The stairs to be negotiated have one 90-degree bend at the top landing and a sufficiently spacious lower landing. The ceiling height exceeds 2.3m (7ft 6in). This lends itself to constructing a rectilinear suspension track to transport the individual in the hoisting sling between two wheelchairs, one positioned at the lower landing and the other wheeled onto a simple platform at the top.
The support structure consists of five gantries attached to the floors and the stairwell (Figure 1). A winch provides both hoisting from and to the chairs and translation along the track (Figure 2 left-hand side). The critical components permitting to realise this solution with just off-the-shelf parts and wood are the trucks and wheels of a skateboard. A carriage, very much like an upside-down skateboard, runs on an L-shaped track suspended from the gantries (Figure 2 right-hand side).
The design philosophy hinged on three principles:
- Components choice and dimensioning were based on the mechanical properties demonstrated in other applications, eg skateboard trucks are designed to withstand shock forces far exceeding our requirements.

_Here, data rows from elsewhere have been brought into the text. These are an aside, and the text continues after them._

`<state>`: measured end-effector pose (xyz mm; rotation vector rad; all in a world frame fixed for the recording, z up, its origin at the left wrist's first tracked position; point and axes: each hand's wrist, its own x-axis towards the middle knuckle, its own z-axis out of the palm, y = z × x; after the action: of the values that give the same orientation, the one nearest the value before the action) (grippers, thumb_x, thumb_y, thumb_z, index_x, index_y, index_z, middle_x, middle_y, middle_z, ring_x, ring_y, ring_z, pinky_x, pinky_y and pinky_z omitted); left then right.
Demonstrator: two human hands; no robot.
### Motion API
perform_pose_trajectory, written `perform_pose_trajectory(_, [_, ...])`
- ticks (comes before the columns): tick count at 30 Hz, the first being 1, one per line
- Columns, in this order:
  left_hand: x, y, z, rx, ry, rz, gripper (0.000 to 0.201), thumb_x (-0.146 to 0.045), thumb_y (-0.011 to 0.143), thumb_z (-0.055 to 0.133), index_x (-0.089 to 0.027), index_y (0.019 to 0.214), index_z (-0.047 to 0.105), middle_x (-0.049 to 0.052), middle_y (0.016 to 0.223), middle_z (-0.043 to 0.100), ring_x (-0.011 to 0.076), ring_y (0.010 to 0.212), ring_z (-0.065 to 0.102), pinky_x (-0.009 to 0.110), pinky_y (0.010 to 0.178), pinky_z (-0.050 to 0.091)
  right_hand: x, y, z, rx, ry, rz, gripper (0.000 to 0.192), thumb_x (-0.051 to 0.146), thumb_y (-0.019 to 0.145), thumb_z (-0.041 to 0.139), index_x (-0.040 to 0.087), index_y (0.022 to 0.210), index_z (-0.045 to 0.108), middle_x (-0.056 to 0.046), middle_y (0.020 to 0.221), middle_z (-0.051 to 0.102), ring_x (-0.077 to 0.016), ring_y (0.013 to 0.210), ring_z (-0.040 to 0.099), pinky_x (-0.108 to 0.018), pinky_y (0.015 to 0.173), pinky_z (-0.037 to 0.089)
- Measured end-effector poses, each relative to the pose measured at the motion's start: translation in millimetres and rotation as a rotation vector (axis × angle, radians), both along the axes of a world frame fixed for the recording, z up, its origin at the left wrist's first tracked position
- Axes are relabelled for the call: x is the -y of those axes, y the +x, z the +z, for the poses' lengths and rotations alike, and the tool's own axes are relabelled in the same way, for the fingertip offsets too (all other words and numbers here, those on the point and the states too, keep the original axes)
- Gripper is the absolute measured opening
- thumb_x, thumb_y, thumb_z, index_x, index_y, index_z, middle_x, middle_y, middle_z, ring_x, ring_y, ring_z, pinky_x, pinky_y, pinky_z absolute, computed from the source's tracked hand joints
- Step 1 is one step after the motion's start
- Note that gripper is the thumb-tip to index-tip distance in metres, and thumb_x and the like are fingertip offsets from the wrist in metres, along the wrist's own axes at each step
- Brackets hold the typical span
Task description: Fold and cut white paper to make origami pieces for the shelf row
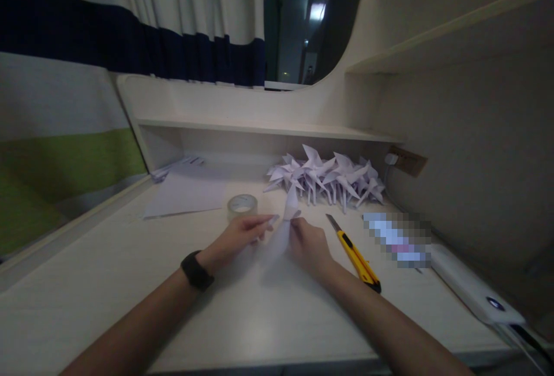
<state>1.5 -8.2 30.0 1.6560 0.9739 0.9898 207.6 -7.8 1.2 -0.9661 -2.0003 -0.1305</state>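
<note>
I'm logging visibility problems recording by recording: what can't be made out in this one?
All in the head view:
- Pale piece at the left hand's fingertips: too small and blurred to identify.
- Folded paper: partly covered by the right hand gripping it.
- Tape roll: lower edge behind the left hand.
- Pinwheels: overlap each other, so no sure count.
- Bright item at right: masked by pixelation.

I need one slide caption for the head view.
Right hand holds paper beside the left hand, with pinwheels behind and tape nearby.
</note>
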Motion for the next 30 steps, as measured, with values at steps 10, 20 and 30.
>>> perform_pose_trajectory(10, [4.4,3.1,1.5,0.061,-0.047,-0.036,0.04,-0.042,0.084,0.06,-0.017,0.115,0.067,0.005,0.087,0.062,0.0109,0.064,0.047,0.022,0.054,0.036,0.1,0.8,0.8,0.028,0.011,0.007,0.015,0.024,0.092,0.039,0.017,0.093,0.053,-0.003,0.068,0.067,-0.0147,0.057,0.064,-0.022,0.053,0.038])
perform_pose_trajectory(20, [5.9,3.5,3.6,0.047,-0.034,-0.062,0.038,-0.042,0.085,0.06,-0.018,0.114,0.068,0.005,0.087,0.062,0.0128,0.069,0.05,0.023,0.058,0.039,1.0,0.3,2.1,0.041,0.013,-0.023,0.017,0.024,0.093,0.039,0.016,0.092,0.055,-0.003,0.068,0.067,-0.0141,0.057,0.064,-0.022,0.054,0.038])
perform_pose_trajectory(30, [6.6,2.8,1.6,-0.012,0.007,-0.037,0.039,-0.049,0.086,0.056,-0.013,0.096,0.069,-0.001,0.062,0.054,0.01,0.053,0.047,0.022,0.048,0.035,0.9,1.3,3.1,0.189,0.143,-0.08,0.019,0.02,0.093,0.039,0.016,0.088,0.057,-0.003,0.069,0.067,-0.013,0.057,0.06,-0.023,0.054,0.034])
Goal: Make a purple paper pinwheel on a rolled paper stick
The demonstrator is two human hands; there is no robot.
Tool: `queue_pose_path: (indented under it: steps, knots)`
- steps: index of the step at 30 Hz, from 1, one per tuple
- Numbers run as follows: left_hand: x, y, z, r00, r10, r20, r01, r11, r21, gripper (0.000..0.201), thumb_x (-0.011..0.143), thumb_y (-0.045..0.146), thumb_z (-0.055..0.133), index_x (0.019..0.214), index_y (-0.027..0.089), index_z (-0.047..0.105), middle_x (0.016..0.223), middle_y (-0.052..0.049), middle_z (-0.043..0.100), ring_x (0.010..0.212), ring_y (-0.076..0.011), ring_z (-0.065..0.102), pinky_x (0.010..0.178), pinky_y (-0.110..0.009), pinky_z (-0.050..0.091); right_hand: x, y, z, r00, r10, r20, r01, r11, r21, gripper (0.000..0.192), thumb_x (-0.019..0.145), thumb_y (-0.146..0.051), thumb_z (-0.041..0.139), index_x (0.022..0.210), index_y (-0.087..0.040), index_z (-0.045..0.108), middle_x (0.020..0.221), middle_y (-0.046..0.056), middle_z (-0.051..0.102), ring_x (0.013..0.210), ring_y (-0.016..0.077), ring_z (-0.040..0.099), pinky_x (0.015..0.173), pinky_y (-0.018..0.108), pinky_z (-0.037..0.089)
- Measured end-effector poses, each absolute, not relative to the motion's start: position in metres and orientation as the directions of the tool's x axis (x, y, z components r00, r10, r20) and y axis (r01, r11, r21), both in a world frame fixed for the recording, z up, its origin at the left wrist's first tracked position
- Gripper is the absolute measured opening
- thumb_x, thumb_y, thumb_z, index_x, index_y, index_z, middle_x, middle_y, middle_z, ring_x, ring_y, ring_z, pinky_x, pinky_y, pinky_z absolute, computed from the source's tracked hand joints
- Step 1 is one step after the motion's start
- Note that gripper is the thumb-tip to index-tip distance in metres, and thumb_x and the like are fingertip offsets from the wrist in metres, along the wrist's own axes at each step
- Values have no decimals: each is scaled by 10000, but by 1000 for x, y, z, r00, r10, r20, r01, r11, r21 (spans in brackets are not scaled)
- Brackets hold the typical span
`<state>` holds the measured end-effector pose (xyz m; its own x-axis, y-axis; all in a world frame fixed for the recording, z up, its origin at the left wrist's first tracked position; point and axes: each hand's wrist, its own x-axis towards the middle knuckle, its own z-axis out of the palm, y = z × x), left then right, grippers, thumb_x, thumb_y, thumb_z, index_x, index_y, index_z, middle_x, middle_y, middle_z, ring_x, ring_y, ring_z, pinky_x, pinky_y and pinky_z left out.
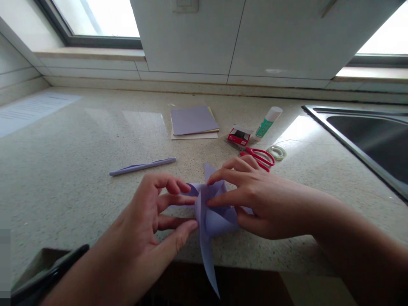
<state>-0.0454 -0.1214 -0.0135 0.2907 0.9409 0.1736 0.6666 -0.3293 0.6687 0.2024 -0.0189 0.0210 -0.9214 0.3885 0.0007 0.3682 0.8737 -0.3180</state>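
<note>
A purple paper pinwheel (pixel 219 223) with curled blades lies near the counter's front edge, one pointed blade hanging over that edge. My left hand (pixel 156 216) pinches its left side, thumb and fingers closed on a curled blade. From the right, my right hand (pixel 255 197) presses its fingertips onto the folded paper near the middle, its fingers bent and gripping the paper. Parts of the pinwheel are hidden under both hands. Behind my left hand lies a rolled purple paper stick (pixel 143 166).
Beyond my hands lie a stack of coloured paper (pixel 194 120), a small red box (pixel 239 136), a glue stick (pixel 268 123), red-handled scissors (pixel 259 156) and a roll of clear tape (pixel 277 152). A metal sink (pixel 344 140) is at the right, a printed sheet (pixel 38 110) at the far left.
</note>
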Motion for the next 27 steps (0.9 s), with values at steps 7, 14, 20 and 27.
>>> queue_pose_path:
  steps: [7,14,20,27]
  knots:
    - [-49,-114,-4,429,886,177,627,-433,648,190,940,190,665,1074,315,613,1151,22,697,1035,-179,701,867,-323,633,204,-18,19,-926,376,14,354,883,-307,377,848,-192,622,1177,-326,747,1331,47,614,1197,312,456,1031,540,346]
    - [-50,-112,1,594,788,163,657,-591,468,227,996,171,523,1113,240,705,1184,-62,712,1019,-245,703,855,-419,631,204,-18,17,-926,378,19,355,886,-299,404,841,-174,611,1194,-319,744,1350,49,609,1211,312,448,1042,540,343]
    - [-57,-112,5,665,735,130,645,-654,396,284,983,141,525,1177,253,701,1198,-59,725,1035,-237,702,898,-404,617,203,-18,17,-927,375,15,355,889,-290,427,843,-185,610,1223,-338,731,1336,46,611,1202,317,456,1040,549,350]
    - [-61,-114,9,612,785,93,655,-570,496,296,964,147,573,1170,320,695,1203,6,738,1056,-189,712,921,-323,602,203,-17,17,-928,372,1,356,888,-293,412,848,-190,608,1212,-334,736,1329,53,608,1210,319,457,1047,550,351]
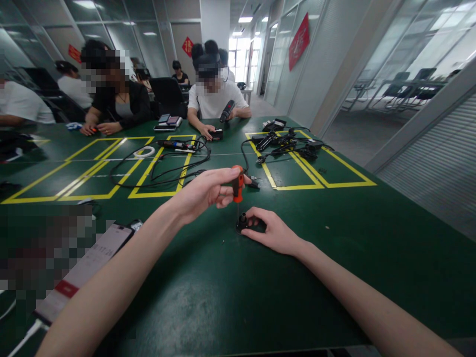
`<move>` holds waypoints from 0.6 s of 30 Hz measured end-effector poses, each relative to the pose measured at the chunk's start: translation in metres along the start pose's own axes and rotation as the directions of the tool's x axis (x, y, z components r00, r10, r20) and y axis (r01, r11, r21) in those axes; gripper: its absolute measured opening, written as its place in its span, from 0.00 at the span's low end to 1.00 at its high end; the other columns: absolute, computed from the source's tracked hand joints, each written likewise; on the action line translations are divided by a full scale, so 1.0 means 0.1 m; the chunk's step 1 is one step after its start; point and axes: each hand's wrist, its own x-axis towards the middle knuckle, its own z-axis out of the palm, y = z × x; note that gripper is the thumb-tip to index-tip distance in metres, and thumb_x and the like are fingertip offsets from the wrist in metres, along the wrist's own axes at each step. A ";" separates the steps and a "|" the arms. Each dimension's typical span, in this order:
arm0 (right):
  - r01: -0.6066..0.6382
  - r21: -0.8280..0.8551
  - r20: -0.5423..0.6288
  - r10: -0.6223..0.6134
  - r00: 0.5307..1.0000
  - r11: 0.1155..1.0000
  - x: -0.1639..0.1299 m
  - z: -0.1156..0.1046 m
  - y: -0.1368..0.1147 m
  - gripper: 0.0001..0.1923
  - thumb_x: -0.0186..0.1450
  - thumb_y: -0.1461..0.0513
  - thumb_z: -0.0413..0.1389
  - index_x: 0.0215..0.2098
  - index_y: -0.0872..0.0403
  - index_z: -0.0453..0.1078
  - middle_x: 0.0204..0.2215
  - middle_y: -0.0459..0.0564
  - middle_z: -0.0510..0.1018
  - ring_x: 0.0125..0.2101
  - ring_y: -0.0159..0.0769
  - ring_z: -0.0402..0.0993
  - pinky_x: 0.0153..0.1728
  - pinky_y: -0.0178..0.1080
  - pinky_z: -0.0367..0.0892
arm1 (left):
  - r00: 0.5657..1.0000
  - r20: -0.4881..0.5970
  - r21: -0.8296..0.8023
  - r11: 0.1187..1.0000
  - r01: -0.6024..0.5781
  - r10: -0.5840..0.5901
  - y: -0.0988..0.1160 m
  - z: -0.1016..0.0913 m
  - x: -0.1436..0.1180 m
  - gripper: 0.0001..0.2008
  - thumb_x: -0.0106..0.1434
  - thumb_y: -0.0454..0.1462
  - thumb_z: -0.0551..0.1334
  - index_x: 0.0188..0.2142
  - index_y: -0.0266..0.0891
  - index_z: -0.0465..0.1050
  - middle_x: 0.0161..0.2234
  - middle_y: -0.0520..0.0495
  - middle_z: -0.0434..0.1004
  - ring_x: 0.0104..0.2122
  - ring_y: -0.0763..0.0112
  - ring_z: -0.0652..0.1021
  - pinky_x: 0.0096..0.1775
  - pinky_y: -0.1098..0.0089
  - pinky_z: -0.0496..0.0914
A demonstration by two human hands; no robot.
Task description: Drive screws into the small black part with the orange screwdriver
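Left hand (208, 191) closed around the orange-and-black handle of a small screwdriver (238, 186), fingers and thumb clamped on the grip, tool held upright with its thin shaft pointing straight down. Tip of the shaft meeting the top of a small black part (243, 223) sitting on the green desk (334, 233). Right hand (271, 230) laid flat over the right side of that black part, fingers curled about it and pressing it to the desk, thumb toward the near side. Both forearms reaching in from the bottom edge, meeting near the middle of the desk.

Beyond the hands, yellow tape rectangles (297, 173) marked on the desk surface. A tangle of black cable (167, 171) looping across the middle rectangle, a white ring (144, 152) just left of it. Farther right, a heap of black tools and adapters (282, 141) with their cords. At the near left, a phone (87, 270) lying on the desk, a white cable running off its lower end.

Across the desk, one person in a white shirt (215, 101) gripping a black device (226, 110), another person in a dark top (119, 106) resting both hands on the desk.
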 end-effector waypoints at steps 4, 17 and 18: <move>-0.015 0.002 0.002 0.015 1.000 1.000 0.00 0.00 -0.01 0.08 0.67 0.59 0.65 0.41 0.52 0.72 0.37 0.48 0.80 0.35 0.36 0.75 0.39 0.40 0.73 | 0.998 0.042 -0.013 0.999 0.051 -0.050 0.01 -0.03 0.02 0.27 0.61 0.57 0.68 0.41 0.33 0.79 0.42 0.38 0.85 0.24 0.76 0.73 0.25 0.73 0.63; -0.008 -0.008 0.004 0.008 1.000 1.000 0.00 -0.01 -0.01 0.08 0.67 0.59 0.65 0.40 0.52 0.72 0.36 0.48 0.80 0.35 0.37 0.75 0.38 0.39 0.72 | 1.000 0.004 -0.015 1.000 0.005 -0.005 0.00 0.01 0.00 0.26 0.59 0.52 0.73 0.44 0.31 0.81 0.41 0.40 0.82 0.21 0.82 0.66 0.21 0.75 0.56; -0.005 -0.008 0.002 0.005 1.000 1.000 0.00 -0.01 0.00 0.08 0.67 0.59 0.65 0.41 0.52 0.72 0.36 0.48 0.80 0.35 0.37 0.76 0.38 0.39 0.72 | 1.000 0.005 -0.021 1.000 0.000 0.000 0.00 0.00 0.00 0.25 0.58 0.52 0.73 0.43 0.31 0.81 0.43 0.39 0.83 0.21 0.82 0.66 0.21 0.75 0.57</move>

- A simple design with a minimum of components kept the system transparent and the manufacturing effort low. The design method was heuristic with many details being worked out during manufacturing.
- The validation approach was empirical, meaning that parts and assemblies were tested during construction with twice the expected service load (equivalent to 125 kg).
Note that a fourth critical principle is being applied: Since the device has been in service it is closely monitored and regularly inspected.
Thus the lift could be built on a 450GBP materials budget and in short time using only DIY hand tools (hand saw, jig saw, hacksaw, drill, drill press, files, wood chisel, hammer, screw driver, level and measuring tape).